Extracted records Block Start

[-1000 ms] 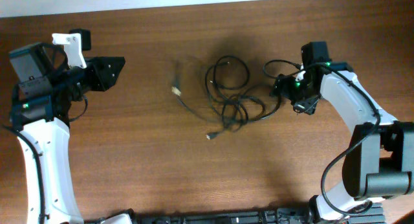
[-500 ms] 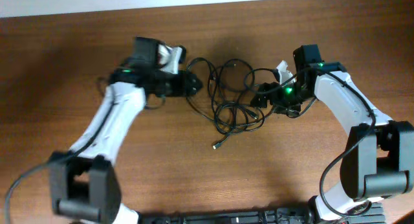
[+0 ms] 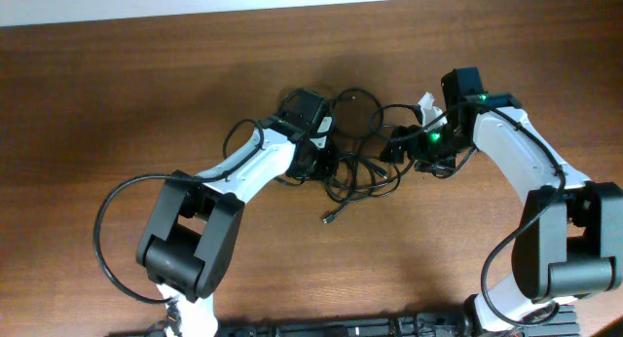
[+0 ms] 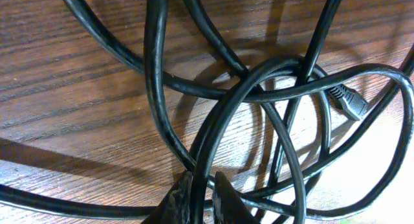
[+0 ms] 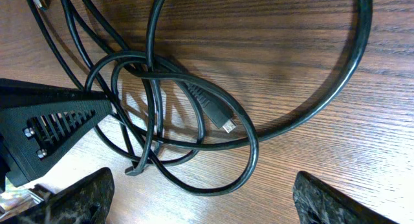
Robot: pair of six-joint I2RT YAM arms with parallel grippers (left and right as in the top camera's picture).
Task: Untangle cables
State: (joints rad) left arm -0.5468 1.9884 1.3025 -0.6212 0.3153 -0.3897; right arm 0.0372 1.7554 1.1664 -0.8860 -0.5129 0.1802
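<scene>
My left jaws pinch one loop of the cables (image 4: 155, 68); my right jaws gape empty. Pulling could cinch the unanchored knot tighter.

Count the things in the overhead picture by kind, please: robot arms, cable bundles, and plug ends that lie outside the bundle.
Robot arms: 2, the white-and-black left arm and right arm
Cable bundles: 1, the tangled bundle of thin black cables
Plug ends outside it: 1, the small plug end
Total: 4
</scene>
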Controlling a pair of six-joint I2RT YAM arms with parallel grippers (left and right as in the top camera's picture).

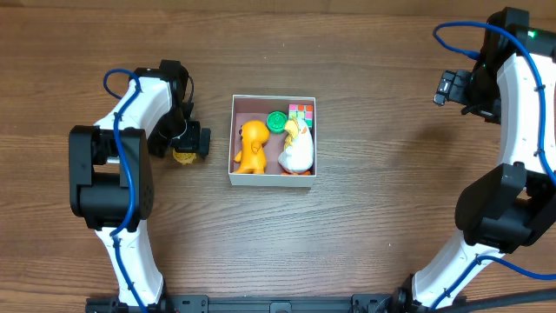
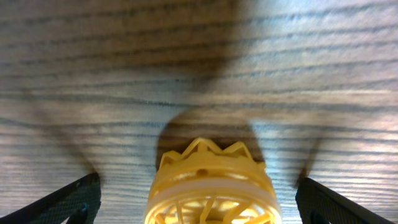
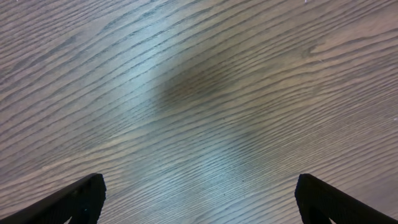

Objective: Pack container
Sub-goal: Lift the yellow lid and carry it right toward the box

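The left fingers (image 2: 65, 202) stand wide on either side of a yellow toy (image 2: 211, 180), with a gap on each side. The toy's lower part is cut off at the bottom edge of the wrist view. Overhead, the container (image 1: 271, 180) lies mid-frame, just right of these fingers, with toys inside. The right fingers (image 3: 68, 199), also wide, hang over the desk (image 1: 373, 217) at upper right, well apart.
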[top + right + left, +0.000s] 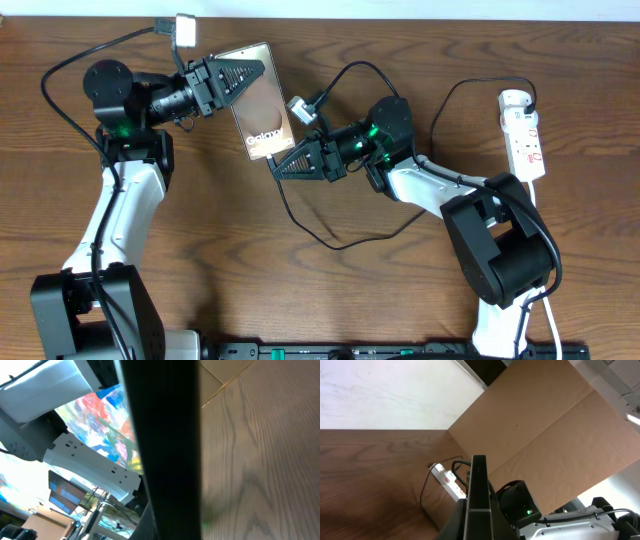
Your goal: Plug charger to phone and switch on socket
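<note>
Brown wood-grain bench point(200, 220), phone point(265, 115) gripped at the far side

A white wall point(380, 390) and a cardboard panel point(545, 425) stand behind. The left hand point(255, 70) clamps the phone's top edge. The right hand point(276, 167), closed, meets its lower edge. The charger point(333, 246) loops over the wood, and the socket point(525, 130) lies far right

The surface point(400, 290) is dark brown wood with an open grain and a low satin sheen. The phone point(262, 105) has a glossy brown-gold face with white lettering. The socket point(525, 135) is smooth white plastic with red details. The charger point(335, 246) is a matt black lead. The arm links point(125, 205) are smooth white shells on matt black housings. The cardboard point(545, 425) is brown, matt and creased.
</note>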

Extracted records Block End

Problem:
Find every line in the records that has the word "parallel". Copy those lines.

Finished exercise:
Robot: pair of six-joint I2RT YAM arms with parallel grippers (left and right as in the top camera's picture).
Controlling a pair of six-joint I2RT YAM arms with parallel grippers (left and right as in the top camera's picture).

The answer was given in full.